Relationship between intercept of event dQ/dt-Q curves and % maximum soil moisture content in the top 100 cm of the soil profile during the recession period as determined from NCEP NARR data for watersheds in (a) New York and (b) Illinois. The light gray line indicates a power law function fit to all the data points in each region.
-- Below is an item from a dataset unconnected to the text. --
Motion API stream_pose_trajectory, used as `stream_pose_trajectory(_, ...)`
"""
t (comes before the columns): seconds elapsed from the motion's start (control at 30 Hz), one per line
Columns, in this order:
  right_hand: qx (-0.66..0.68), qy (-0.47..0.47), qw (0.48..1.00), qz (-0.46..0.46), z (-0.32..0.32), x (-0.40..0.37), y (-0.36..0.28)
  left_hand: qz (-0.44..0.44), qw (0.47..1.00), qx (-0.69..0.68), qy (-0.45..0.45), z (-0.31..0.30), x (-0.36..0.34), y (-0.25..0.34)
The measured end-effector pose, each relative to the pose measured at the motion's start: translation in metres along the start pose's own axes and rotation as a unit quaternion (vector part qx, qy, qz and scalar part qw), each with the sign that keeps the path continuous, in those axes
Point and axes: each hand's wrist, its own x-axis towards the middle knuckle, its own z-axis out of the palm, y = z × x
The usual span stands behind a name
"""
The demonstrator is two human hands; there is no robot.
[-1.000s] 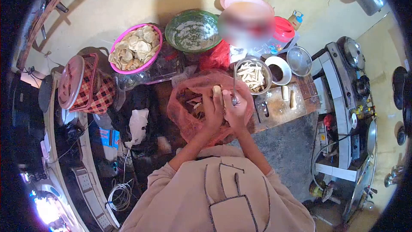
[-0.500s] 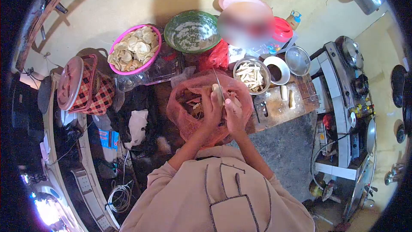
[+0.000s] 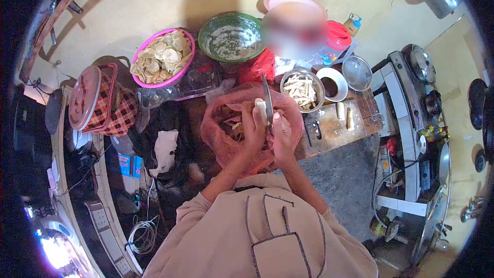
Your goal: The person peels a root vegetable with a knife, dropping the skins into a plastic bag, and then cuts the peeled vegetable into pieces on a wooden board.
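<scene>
The fingers of the left hand are curled round a pale root piece, gripping it upright so its top pokes out above them. Pressed close against it, the right hand is clenched on the handle of a knife, whose blade stands up along the right side of the root piece, and the thumb lies up against the blade's base. Both hands and the root piece are held right over the open mouth of a red plastic bag, with a few pale scraps lying inside it. Just to the right of the bag sits a steel bowl full of pale cut strips. Beyond that are a small white bowl with something dark in it and a round metal lid. A wooden cutting board lies off the bag's right edge, with a couple of pale pieces on it. Behind the bag, a green bowl stands against the wall, and to the bag's upper left is a pink basin heaped with pale round slices. Further left of the bag is a checked basket with a lid tipped against it.
</scene>
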Motion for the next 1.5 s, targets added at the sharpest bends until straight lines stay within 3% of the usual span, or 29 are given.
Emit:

[14] The moderate relationship between ET and intercept in New York is not surprising given the fact that ET intensity is often correlated (albeit, inversely) in time with moisture storage. Using the ET and moisture data pairs from the recession events analyzed here, the Pearson's correlation coefficient was −0.49 when anomalous values (as discussed below) were neglected. Thus, instead of simply looking at the ability of the statistical model to explain variability across all the events, we suggest that the recession events that provide the most valuable insight into the role of ET and storage may occur during anomalous periods when ET and storage values depart from their standard relationship of higher ET and lower storage and lower ET and higher storage (as shown in supporting information). We have indicated two such anomalous recession events in both Figures 2 and 3. On 27 August 2010, there is only moderate ET and very low watershed moisture storage. On 7 July 1984, there is high ET and relatively high moisture storage. Especially during these anomalous periods, soil moisture storage demonstrates a greater ability than ET to correctly predict the degree of shift in the dQ/dt-Q intercept.

4. Discussion

[15] Reviewers raised the relevant question whether it is possible shifting of the intercept is actually due to some interaction between ET and Q. In particular, if Q is a function of watershed moisture storage (S), at high S values, Q would be the dominant flux depleting S, and dQ/dt would be primarily dependent on Q. At smaller S values, one would be more likely to find ET > Q and the depletion of S, reduction in Q, and magnitude of dQ/dt more dependent on ET. Thus, it is possible that only at high ET/Q ratios is the role of ET apparent. We tested this possibility by plotting ET versus intercept only for data points with high ET/Q as well as by plotting ET/Q versus intercept for all data points (similar to Figures 2 and 3). ET versus intercept for only high ET/Q ratios showed no explanatory relationship. ET/Q versus intercept indicated that ET/Q had some capacity to explain the change in intercept, but this was primarily controlled by 1/Q. A multivariate regression model applied to the two river systems where ET/Q seemed to have some explanatory capacity (R2 > 0.70 in Otselic and Chenango) indicated that 1/Q was statistically significant (p < 0.01) but ET was not (p > 0.80).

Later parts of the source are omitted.